Updated 10 November 2025

The paper introduces VRFM, which explicitly models multi-modal velocity fields using latent variables to improve generative sample quality over classic methods.
VRFM employs a variational ELBO combining reconstruction loss and KL regularization to optimize neural ODE-based transport between distributions.
Empirical results on datasets like MNIST, CIFAR-10, and ImageNet demonstrate VRFM’s superior FID, log-likelihood, and sampling efficiency.

Variational Rectified Flow Matching (VRFM) is a generative modeling framework that extends rectified flow matching by explicitly accounting for the inherent multi-modality of velocity vector-fields encountered when transporting samples between probability distributions. Unlike classic rectified flow matching, which collapses diverse optimal transport directions into uni-modal field estimates through mean-squared error regression, VRFM introduces a latent variable to parameterize and sample from a mixture of plausible flows at each point along a distribution-matching trajectory. This approach more faithfully captures the structure of complex, multi-modal data distributions and provides improvements in both sample quality and sampling efficiency across a broad range of synthetic and real-world domains.

1. Theoretical Foundations

Rectified flow matching provides a continuous interpolation mechanism between a source $p_0(x_0)$ and target data distribution $p_1(x_1)$ . For any coupled pair $(x_0, x_1)$ , points along the linear interpolation

$x_t = (1-t)x_0 + t x_1, \qquad t \in [0, 1]$

are moved through the vector field

$v(x_t, t) = x_1 - x_0.$

A neural velocity field $v_\theta(x, t)$ parameterizes this transport, defining the generative process through the ODE

$\frac{dx}{dt} = v_\theta(x, t), \qquad x(0) = x_0,$

with the evolving density $p_t(x)$ governed by the transport PDE

$\frac{\partial \log p_t(x)}{\partial t} = -\mathrm{div}\,v_\theta(x,t).$

In classic flow matching, when two different starting/ending pairs $(x_0, x_1)$ and $(x_0', x_1')$ are linearly interpolated to identical $(x_t, t)$ , the set of valid velocities at that location is multi-modal. However, mean-squared error loss enforces a regression to the mean, erasing this structure and biasing the learned field.
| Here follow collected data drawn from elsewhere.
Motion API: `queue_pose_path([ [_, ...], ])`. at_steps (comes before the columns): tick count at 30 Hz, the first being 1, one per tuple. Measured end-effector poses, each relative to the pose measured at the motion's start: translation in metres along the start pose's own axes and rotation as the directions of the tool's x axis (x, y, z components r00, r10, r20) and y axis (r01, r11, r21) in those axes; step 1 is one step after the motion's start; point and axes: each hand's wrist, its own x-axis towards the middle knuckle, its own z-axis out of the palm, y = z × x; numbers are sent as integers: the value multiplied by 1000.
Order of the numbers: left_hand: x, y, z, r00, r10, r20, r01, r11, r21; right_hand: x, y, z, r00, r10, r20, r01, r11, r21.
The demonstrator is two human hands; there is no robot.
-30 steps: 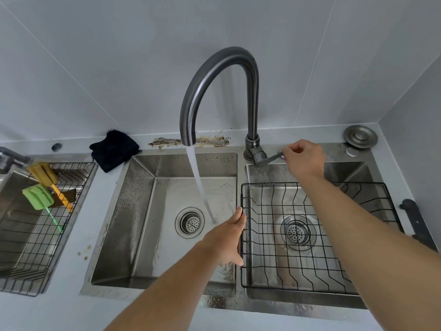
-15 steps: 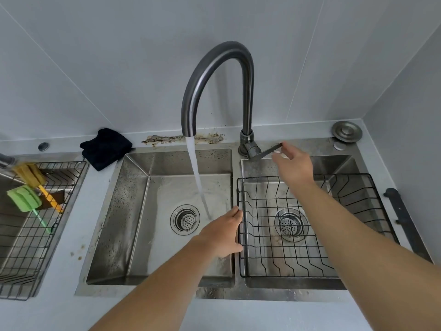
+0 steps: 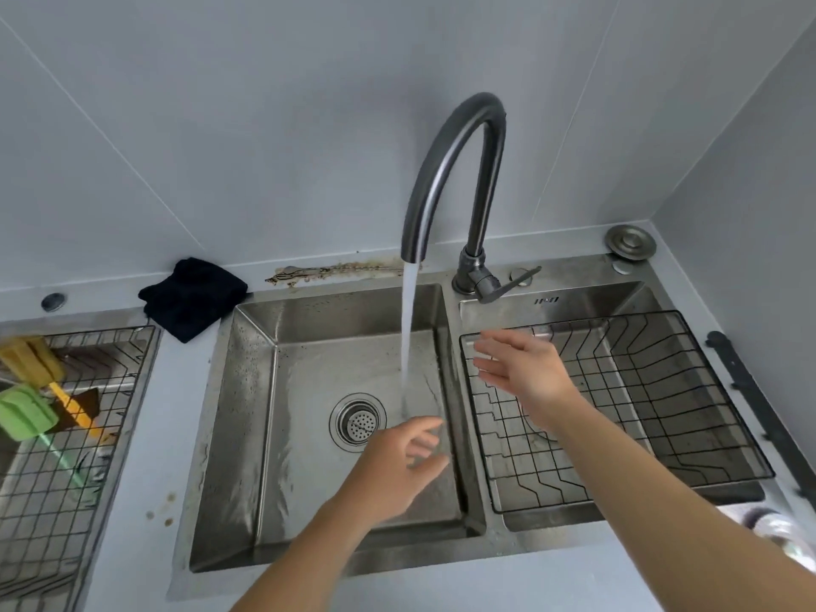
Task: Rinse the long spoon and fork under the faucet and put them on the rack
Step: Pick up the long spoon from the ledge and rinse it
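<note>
A dark curved faucet [image 3: 446,170] pours a stream of water [image 3: 408,337] into the left basin [image 3: 309,435]. Its lever handle [image 3: 512,287] sticks out to the right. A black wire rack [image 3: 662,413] sits in the right basin. My left hand [image 3: 397,461] hovers over the left basin just below the stream, fingers spread, holding nothing. My right hand [image 3: 525,373] floats above the rack's left edge, fingers loose and blurred, holding nothing. In a second wire rack [image 3: 66,479] at the far left lie a yellow utensil [image 3: 39,368] and a green utensil [image 3: 26,413] with long handles.
A black cloth [image 3: 192,295] lies on the counter behind the left basin. A round metal cap [image 3: 630,242] sits at the back right corner. A black bar [image 3: 759,413] runs along the right wall. Something shiny [image 3: 781,532] shows at the right edge.
My right hand let go of the faucet lever and drew back over the rack. My left hand came off the divider between the basins and spread its fingers. Water keeps running.
</note>
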Motion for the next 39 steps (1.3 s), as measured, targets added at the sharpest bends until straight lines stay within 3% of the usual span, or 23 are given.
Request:
queue_pose_path([
  [5, -3, -33, -43, 986, -75, -150, 35, 967, -253, -5, -12, 27, 999, 33, 16, -34, 998, 50],
  [9, 6, -48, -90, 970, -111, -214, 31, 939, -343, 4, -19, 50, 1000, 23, 3, -23, 1000, -3],
  [22, 79, -74, -211, 959, -31, -280, -4, 992, -123, 81, -47, 115, 999, -25, 19, 31, 922, -387],
  [25, 105, -76, -223, 963, -5, -269, -10, 999, -51, 101, -52, 124, 984, -177, -1, 131, 727, -675],
  [29, 147, -75, -234, 954, 82, -290, -40, 988, 148, 126, -58, 134, 971, -221, 92, 188, 469, -863],
  [36, 200, -70, -246, 939, 215, -270, -31, 832, 554, 171, -60, 152, 917, -277, 288, 322, 85, -943],
  [39, 219, -62, -245, 928, 269, -259, -31, 748, 663, 187, -59, 158, 897, -290, 333, 342, -20, -940],
])
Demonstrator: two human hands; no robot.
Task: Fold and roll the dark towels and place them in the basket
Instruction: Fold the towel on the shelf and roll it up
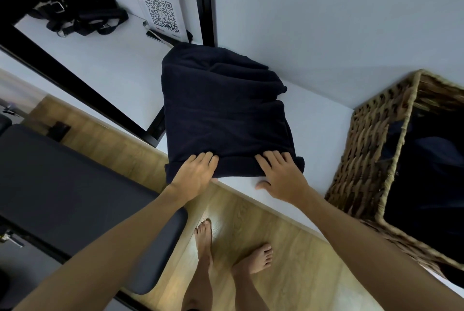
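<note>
A dark navy towel point(223, 107) lies folded on the white table point(319, 130), its near edge turned over into a short roll along the table's front edge. My left hand point(195, 172) rests on the left end of that roll, fingers straight on top. My right hand point(281, 172) lies on the right end, fingers flat on the cloth and thumb on the table edge. The wicker basket point(364, 150) stands at the right on the table, with dark towels point(426, 160) inside it.
A wall rises behind the table. To the left, a black frame point(75, 79) surrounds a surface with black straps point(82, 14) and a QR code sign point(162, 13). A dark padded bench point(62, 185) stands at lower left on the wood floor. My bare feet are below.
</note>
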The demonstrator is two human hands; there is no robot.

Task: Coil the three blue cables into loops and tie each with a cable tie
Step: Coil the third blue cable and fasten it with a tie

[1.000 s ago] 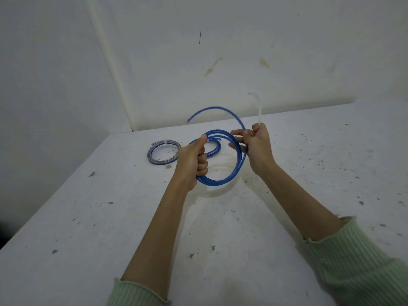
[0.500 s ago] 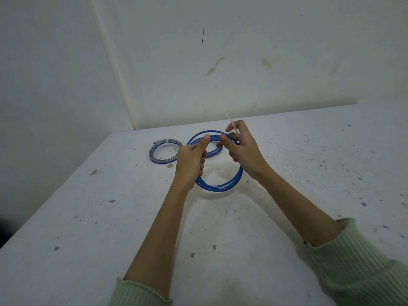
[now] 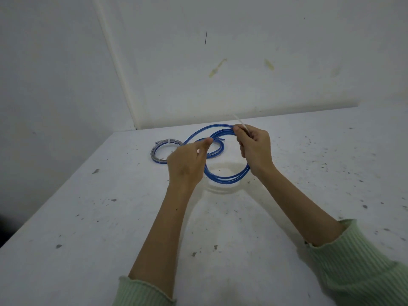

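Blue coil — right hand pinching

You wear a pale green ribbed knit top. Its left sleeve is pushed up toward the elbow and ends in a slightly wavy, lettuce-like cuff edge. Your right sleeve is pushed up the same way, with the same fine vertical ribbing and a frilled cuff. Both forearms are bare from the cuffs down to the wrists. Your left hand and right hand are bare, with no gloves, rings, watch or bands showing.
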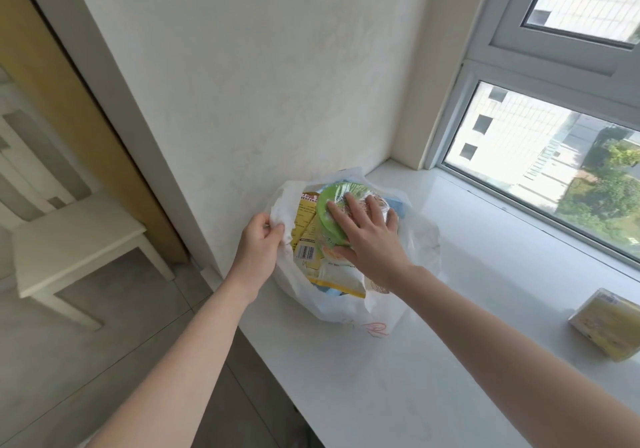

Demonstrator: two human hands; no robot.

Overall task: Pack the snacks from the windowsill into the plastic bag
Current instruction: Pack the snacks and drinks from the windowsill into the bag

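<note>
White plastic bag (pixel 341 303) sits on the windowsill (pixel 398 378), at its far left end against the wall (pixel 259 83), mouth open upward. Inside: green round lidded snack tub (pixel 332 210) on top, yellow snack packet with barcode (pixel 308 239) beside and under it, bits of blue packaging (pixel 398 205) at the far side and near bottom. Right hand (pixel 370 239) lies over the green tub, fingers spread and slightly curved across its clear-wrapped top, thumb at the near edge; grip is wrapped round the tub. Left hand (pixel 258 245) pinches the bag's left rim, fingers curled, grip clamped on the plastic, holding the mouth open. One yellow wrapped snack pack (pixel 609 326) lies on the windowsill near its right edge, well apart from the bag. Window (pixel 554 156) runs along the sill's far edge. White chair (pixel 69 239) stands on the floor to the left.
</note>
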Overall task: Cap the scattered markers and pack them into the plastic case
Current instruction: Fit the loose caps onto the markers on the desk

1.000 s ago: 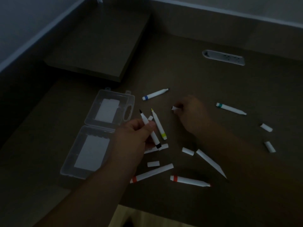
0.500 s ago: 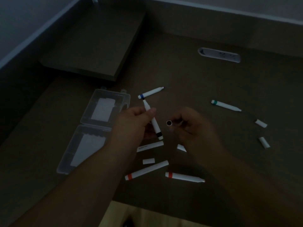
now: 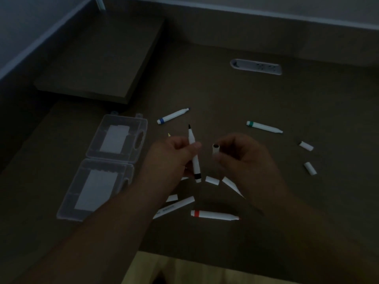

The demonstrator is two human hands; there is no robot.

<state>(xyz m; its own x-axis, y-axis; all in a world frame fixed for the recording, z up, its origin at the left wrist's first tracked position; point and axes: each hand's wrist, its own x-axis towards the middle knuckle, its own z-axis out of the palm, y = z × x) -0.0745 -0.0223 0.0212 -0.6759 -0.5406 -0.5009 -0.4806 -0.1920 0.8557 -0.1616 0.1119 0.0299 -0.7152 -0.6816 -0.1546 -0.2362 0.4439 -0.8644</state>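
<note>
A: From the head view, the left hand (image 3: 174,154) is pinching the black marker (image 3: 193,154), tip up, above the table (image 3: 205,85); the right hand (image 3: 244,158) is gripping a cap (image 3: 215,149). The open plastic case (image 3: 114,160) is lying left. Advice?

B: I'd be turning the cap's mouth toward the tip and pressing straight. Writing on the lower marker (image 3: 174,207) is proving unreadable.
</note>
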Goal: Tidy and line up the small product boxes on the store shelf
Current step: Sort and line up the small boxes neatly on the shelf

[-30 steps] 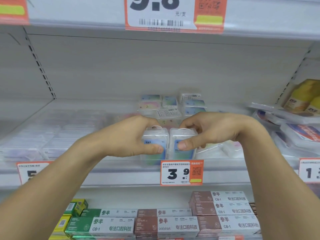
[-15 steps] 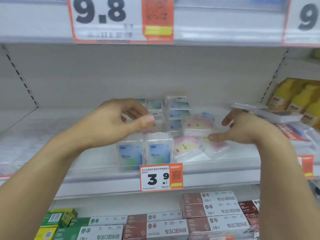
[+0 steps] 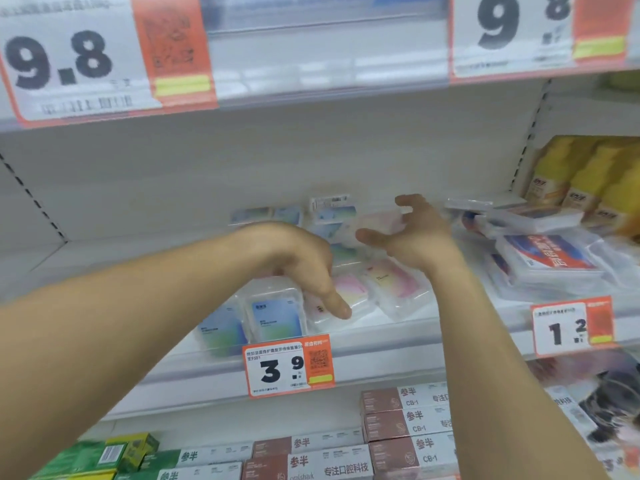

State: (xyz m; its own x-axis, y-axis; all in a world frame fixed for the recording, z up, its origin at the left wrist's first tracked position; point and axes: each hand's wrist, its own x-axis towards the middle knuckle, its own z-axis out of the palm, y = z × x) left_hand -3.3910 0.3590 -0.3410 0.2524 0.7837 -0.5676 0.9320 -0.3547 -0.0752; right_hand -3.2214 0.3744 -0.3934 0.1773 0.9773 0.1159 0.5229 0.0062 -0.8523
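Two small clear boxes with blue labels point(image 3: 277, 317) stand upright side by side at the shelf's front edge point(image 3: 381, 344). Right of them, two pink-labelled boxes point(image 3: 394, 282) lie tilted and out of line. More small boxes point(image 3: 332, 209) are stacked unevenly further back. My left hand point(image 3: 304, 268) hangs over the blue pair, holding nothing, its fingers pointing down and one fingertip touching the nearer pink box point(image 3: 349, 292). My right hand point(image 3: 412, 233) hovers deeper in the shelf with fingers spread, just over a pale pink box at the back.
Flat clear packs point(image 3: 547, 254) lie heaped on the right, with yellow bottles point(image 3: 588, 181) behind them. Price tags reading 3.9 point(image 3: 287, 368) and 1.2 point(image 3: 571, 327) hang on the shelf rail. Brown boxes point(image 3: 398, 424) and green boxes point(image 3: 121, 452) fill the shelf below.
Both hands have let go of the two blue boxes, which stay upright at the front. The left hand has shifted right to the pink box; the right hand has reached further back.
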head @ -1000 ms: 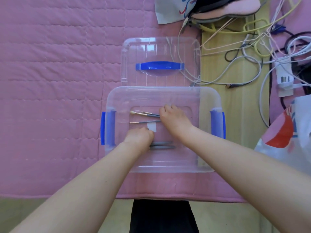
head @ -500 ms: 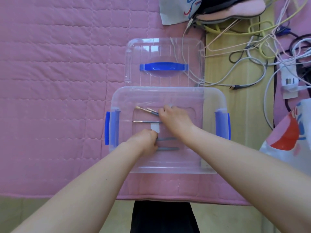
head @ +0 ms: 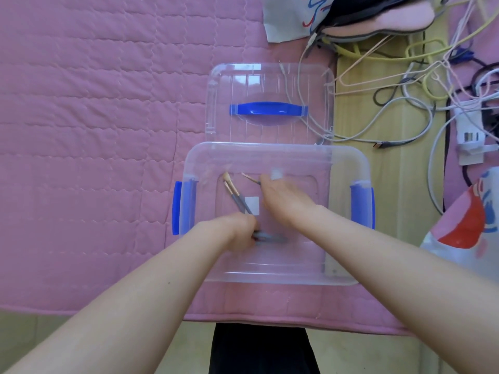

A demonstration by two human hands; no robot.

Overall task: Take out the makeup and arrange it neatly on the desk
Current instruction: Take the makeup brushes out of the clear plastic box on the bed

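Observation:
A clear plastic box [head: 278,276] with blue side handles stands on the pink quilted mat, and both my hands are inside it. My left hand [head: 237,230] grips two grey-handled makeup brushes [head: 235,194], whose pale bristle tips point up and away. More grey handles [head: 272,238] stick out to the right of that fist, blurred. My right hand [head: 283,201] sits just right of them and pinches a thin brush [head: 249,178]; only its tip shows past the fingers. A white label [head: 253,205] lies on the box floor.
The box's clear lid [head: 221,103] with a blue handle lies flat just behind the box. To the right are a wooden desk strip [head: 391,184], a tangle of cables [head: 405,103], a power strip [head: 469,136] and a plastic bag [head: 464,233]. The pink mat [head: 94,130] spreads left.
The brushes that lay flat across the box floor are now lifted. My left hand has taken two and tilted them tips-away; my right hand holds the thin one.

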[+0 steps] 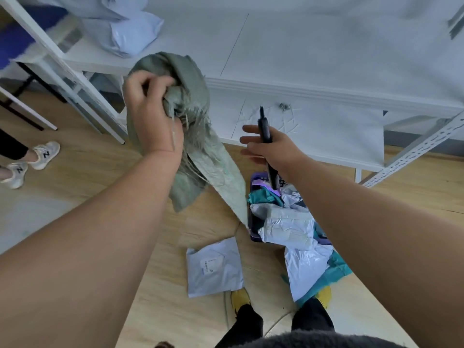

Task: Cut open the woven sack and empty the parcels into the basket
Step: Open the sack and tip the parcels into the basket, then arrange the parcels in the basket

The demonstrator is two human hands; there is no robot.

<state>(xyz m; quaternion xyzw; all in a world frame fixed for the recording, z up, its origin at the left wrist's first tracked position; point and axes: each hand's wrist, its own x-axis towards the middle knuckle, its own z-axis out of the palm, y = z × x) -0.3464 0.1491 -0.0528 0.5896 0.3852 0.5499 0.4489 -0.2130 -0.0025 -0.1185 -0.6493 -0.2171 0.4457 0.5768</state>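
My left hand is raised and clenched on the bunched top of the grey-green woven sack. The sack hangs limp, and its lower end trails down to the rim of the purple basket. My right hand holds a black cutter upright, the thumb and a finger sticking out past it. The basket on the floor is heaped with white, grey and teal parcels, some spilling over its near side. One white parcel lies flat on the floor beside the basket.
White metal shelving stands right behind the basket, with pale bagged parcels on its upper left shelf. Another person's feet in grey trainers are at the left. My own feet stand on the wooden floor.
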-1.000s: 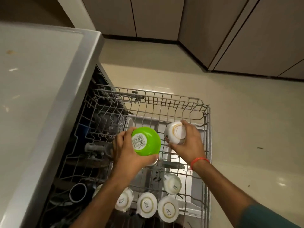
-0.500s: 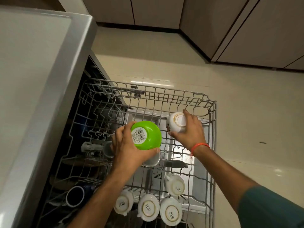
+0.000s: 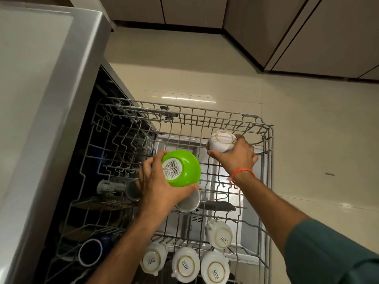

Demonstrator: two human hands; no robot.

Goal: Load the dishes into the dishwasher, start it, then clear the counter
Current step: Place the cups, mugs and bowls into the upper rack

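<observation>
The grey wire upper rack (image 3: 266, 181) of the dishwasher is pulled out below me. My left hand (image 3: 158, 187) grips a green bowl (image 3: 184, 169) upside down over the rack's middle, its barcode sticker facing up. My right hand (image 3: 235, 155) holds a white cup (image 3: 221, 141) bottom-up near the rack's far right corner. Several white cups (image 3: 185, 267) stand upside down along the rack's near edge. A steel cup (image 3: 188, 202) sits partly hidden under my left hand.
The dishwasher's grey top (image 3: 41, 99) fills the left. A dark blue mug (image 3: 90, 252) and dark dishes lie in the rack's left part. Beige floor tiles (image 3: 307, 140) spread to the right, and brown cabinets (image 3: 307, 27) line the far wall.
My right hand has carried the white cup farther toward the rack's far right corner. The green bowl stays over the rack's middle in my left hand.
</observation>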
VRFM augments this structure by associating a latent variable $z \sim \mathcal{N}(0, I)$ with each instance. Given $z$ , the velocity field is modeled conditionally as $p(v | x_t, t, z) = \mathcal{N}(v; v_\theta(x_t, t, z), I)$ , producing a Gaussian mixture marginal over $v$ .

2. Variational Formulation and Training Objective

The generative process aims to maximize the marginal likelihood of the "ground-truth" velocity $v^{\text{gt}} = x_1 - x_0$ for a given $(x_t, t)$ : $\log p(v^{\text{gt}} | x_t, t) = \log \int p(v^{\text{gt}} | x_t, t, z) p(z) dz.$ Introducing an encoder $q_\phi(z | x_0, x_1, x_t, t)$ , training proceeds by maximizing the evidence lower bound (ELBO): $\log p(v^{\text{gt}} | x_t, t) \geq \mathbb{E}_{z \sim q_\phi} \left[ \log p(v^{\text{gt}} | x_t, t, z) \right] - D_{\mathrm{KL}}(q_\phi(z | \cdot) \| p(z)).$ Given the Gaussian form, the ELBO reduces (up to a constant) to a reconstruction (MSE) term plus a KL regularizer: $\mathcal{L}(\theta, \phi) = \mathbb{E}_{t, x_0, x_1} \left[ \mathbb{E}_{z \sim q_\phi} \| v_\theta(x_t, t, z) - (x_1 - x_0) \|^2 + \lambda D_{\mathrm{KL}}(q_\phi(z | \cdots) \| p(z)) \right],$ where $\lambda$ modulates the regularization trade-off.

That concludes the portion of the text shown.